Your goal.
The listing that follows should be duplicated character for character.

Data section.
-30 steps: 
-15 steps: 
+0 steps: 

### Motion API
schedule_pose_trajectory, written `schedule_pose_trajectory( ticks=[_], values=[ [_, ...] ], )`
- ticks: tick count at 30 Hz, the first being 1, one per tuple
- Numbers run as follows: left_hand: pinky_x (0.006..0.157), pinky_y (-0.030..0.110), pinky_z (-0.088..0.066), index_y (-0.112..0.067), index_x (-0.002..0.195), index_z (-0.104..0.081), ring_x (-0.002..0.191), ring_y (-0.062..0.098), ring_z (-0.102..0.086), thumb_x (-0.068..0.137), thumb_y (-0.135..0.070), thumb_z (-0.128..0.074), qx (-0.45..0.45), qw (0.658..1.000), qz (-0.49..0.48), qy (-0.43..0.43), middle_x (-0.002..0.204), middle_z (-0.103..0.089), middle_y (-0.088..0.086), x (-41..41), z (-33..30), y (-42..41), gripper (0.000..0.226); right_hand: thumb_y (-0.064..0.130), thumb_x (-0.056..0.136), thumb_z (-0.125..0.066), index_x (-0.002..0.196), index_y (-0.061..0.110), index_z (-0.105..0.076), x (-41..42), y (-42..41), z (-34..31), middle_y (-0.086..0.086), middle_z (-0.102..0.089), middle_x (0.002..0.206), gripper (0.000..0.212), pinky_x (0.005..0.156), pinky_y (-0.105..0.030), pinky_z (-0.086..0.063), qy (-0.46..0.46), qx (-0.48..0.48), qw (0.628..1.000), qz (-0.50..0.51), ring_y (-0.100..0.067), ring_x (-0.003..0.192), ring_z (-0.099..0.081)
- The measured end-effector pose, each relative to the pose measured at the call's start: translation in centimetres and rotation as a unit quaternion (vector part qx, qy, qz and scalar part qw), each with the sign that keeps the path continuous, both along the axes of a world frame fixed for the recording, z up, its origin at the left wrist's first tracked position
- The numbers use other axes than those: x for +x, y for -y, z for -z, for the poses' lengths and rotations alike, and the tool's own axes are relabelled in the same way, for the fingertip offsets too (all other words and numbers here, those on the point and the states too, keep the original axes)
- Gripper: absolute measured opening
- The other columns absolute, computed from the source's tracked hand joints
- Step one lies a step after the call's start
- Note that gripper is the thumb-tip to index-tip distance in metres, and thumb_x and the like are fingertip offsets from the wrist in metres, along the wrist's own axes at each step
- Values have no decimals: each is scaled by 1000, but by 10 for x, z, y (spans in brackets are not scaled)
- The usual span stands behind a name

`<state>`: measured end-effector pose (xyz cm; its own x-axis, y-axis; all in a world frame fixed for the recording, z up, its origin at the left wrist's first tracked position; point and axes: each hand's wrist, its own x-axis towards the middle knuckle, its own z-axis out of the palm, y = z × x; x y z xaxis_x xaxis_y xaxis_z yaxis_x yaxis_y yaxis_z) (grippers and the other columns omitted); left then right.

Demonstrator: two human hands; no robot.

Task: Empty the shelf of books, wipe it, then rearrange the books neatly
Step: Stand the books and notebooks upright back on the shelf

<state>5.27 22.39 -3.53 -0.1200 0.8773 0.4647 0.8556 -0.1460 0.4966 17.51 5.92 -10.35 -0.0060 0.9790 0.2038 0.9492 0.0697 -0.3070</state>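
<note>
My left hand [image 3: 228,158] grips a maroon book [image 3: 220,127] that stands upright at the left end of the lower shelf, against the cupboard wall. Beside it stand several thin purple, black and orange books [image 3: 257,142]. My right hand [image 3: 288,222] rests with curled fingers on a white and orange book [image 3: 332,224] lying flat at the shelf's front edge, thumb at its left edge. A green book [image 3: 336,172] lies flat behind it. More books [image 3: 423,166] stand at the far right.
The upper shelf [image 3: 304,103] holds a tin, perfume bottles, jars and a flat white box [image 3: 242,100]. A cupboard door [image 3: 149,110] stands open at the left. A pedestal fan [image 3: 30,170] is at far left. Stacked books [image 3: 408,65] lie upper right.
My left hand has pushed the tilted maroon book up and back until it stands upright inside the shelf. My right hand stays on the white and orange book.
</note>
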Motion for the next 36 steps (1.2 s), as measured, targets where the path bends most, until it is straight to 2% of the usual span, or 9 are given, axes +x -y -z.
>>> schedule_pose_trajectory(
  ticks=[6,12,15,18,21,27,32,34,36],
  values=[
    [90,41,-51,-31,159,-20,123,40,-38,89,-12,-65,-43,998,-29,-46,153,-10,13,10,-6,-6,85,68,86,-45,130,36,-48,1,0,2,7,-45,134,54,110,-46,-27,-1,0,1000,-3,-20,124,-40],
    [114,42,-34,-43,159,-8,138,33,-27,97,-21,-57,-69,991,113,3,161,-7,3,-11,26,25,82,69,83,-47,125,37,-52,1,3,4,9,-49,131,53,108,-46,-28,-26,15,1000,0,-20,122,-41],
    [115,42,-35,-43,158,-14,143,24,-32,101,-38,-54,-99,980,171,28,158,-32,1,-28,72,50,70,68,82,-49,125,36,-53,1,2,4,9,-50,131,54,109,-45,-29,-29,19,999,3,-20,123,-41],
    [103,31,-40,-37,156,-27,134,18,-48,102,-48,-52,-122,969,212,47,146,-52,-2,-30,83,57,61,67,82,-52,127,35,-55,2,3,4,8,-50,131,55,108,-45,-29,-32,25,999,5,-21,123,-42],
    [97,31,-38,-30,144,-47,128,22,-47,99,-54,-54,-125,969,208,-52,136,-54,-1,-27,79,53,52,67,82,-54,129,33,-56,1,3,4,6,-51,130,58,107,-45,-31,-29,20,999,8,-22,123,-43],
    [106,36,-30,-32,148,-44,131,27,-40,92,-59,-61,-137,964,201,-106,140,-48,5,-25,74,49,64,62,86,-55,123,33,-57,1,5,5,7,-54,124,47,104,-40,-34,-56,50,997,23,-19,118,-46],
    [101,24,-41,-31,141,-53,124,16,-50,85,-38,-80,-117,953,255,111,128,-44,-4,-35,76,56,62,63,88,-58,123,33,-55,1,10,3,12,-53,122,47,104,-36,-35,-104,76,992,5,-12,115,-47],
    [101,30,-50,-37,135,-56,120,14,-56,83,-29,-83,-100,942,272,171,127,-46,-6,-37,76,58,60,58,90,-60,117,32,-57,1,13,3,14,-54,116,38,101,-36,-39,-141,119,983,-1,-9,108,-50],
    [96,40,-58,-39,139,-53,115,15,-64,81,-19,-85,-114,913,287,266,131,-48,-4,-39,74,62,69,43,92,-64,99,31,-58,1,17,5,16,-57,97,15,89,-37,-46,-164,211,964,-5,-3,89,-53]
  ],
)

Exercise answer.
-30 steps: 
-15 steps: 
+0 steps: 

### Motion API
schedule_pose_trajectory, written `schedule_pose_trajectory( ticks=[_], values=[ [_, ...] ], )`
- ticks: tick count at 30 Hz, the first being 1, one per tuple
- Numbers run as follows: left_hand: pinky_x (0.006..0.157), pinky_y (-0.030..0.110), pinky_z (-0.088..0.066), index_y (-0.112..0.067), index_x (-0.002..0.195), index_z (-0.104..0.081), ring_x (-0.002..0.191), ring_y (-0.062..0.098), ring_z (-0.102..0.086), thumb_x (-0.068..0.137), thumb_y (-0.135..0.070), thumb_z (-0.128..0.074), qx (-0.45..0.45), qw (0.658..1.000), qz (-0.49..0.48), qy (-0.43..0.43), middle_x (-0.002..0.204), middle_z (-0.103..0.089), middle_y (-0.088..0.086), x (-41..41), z (-33..30), y (-42..41), gripper (0.000..0.226); right_hand: thumb_y (-0.064..0.130), thumb_x (-0.056..0.136), thumb_z (-0.125..0.066), index_x (-0.002..0.196), index_y (-0.061..0.110), index_z (-0.105..0.076), x (-41..42), y (-42..41), z (-34..31), middle_y (-0.086..0.086), middle_z (-0.102..0.089), middle_x (0.002..0.206), gripper (0.000..0.212), pinky_x (0.005..0.156), pinky_y (-0.105..0.030), pinky_z (-0.086..0.063), qy (-0.46..0.46), qx (-0.48..0.48), qw (0.628..1.000), qz (-0.50..0.51), ring_y (-0.100..0.067), ring_x (-0.003..0.192), ring_z (-0.099..0.081)
- The measured end-effector pose, each relative to the pose measured at the call's start: translation in centimetres and rotation as a unit quaternion (vector part qx, qy, qz and scalar part qw), each with the sign that keeps the path continuous, both along the axes of a world frame fixed for the recording, z up, its origin at the left wrist's first tracked position
- The numbers use other axes than those: x for +x, y for -y, z for -z, for the poses' lengths and rotations alike, and the tool's own axes are relabelled in the same way, for the fingertip offsets too (all other words and numbers here, those on the point and the states too, keep the original axes)
- Gripper: absolute measured opening
- The other columns absolute, computed from the source's tracked hand joints
- Step one lies a step after the call's start
- Note that gripper is the thumb-tip to index-tip distance in metres, and thumb_x and the like are fingertip offsets from the wrist in metres, along the wrist's own axes at each step
- Values have no decimals: each is scaled by 1000, but by 10 for x, z, y (spans in brackets are not scaled)
- The usual span stands behind a name

`<state>`: measured end-effector pose (xyz cm; its own x-axis, y-axis; all in a world frame fixed for the recording, z up, its origin at the left wrist's first tracked position; point and axes: each hand's wrist, its own x-axis towards the middle knuckle, its own z-axis out of the palm, y = z × x; x y z xaxis_x xaxis_y xaxis_z yaxis_x yaxis_y yaxis_z) (grippers and the other columns omitted); left then right.

Demonstrator: two human hands; no robot.

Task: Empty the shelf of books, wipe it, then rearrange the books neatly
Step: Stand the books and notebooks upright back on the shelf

<state>5.27 22.39 -3.53 -0.1200 0.8773 0.4647 0.8556 -0.1460 0.4966 17.51 5.92 -10.35 -0.0060 0.9790 0.2038 0.9492 0.0697 -0.3070</state>
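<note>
My left hand [image 3: 228,158] grips a maroon book [image 3: 220,127] that stands upright at the left end of the lower shelf, against the cupboard wall. Beside it stand several thin purple, black and orange books [image 3: 257,142]. My right hand [image 3: 288,222] rests with curled fingers on a white and orange book [image 3: 332,224] lying flat at the shelf's front edge, thumb at its left edge. A green book [image 3: 336,172] lies flat behind it. More books [image 3: 423,166] stand at the far right.
The upper shelf [image 3: 304,103] holds a tin, perfume bottles, jars and a flat white box [image 3: 242,100]. A cupboard door [image 3: 149,110] stands open at the left. A pedestal fan [image 3: 30,170] is at far left. Stacked books [image 3: 408,65] lie upper right.
My left hand has pushed the tilted maroon book up and back until it stands upright inside the shelf. My right hand stays on the white and orange book.
</note>
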Motion for the next 36 steps (1.2 s), as measured, targets where the path bends most, until it is straight to 2% of the usual span, or 9 are given, axes +x -y -z.
>>> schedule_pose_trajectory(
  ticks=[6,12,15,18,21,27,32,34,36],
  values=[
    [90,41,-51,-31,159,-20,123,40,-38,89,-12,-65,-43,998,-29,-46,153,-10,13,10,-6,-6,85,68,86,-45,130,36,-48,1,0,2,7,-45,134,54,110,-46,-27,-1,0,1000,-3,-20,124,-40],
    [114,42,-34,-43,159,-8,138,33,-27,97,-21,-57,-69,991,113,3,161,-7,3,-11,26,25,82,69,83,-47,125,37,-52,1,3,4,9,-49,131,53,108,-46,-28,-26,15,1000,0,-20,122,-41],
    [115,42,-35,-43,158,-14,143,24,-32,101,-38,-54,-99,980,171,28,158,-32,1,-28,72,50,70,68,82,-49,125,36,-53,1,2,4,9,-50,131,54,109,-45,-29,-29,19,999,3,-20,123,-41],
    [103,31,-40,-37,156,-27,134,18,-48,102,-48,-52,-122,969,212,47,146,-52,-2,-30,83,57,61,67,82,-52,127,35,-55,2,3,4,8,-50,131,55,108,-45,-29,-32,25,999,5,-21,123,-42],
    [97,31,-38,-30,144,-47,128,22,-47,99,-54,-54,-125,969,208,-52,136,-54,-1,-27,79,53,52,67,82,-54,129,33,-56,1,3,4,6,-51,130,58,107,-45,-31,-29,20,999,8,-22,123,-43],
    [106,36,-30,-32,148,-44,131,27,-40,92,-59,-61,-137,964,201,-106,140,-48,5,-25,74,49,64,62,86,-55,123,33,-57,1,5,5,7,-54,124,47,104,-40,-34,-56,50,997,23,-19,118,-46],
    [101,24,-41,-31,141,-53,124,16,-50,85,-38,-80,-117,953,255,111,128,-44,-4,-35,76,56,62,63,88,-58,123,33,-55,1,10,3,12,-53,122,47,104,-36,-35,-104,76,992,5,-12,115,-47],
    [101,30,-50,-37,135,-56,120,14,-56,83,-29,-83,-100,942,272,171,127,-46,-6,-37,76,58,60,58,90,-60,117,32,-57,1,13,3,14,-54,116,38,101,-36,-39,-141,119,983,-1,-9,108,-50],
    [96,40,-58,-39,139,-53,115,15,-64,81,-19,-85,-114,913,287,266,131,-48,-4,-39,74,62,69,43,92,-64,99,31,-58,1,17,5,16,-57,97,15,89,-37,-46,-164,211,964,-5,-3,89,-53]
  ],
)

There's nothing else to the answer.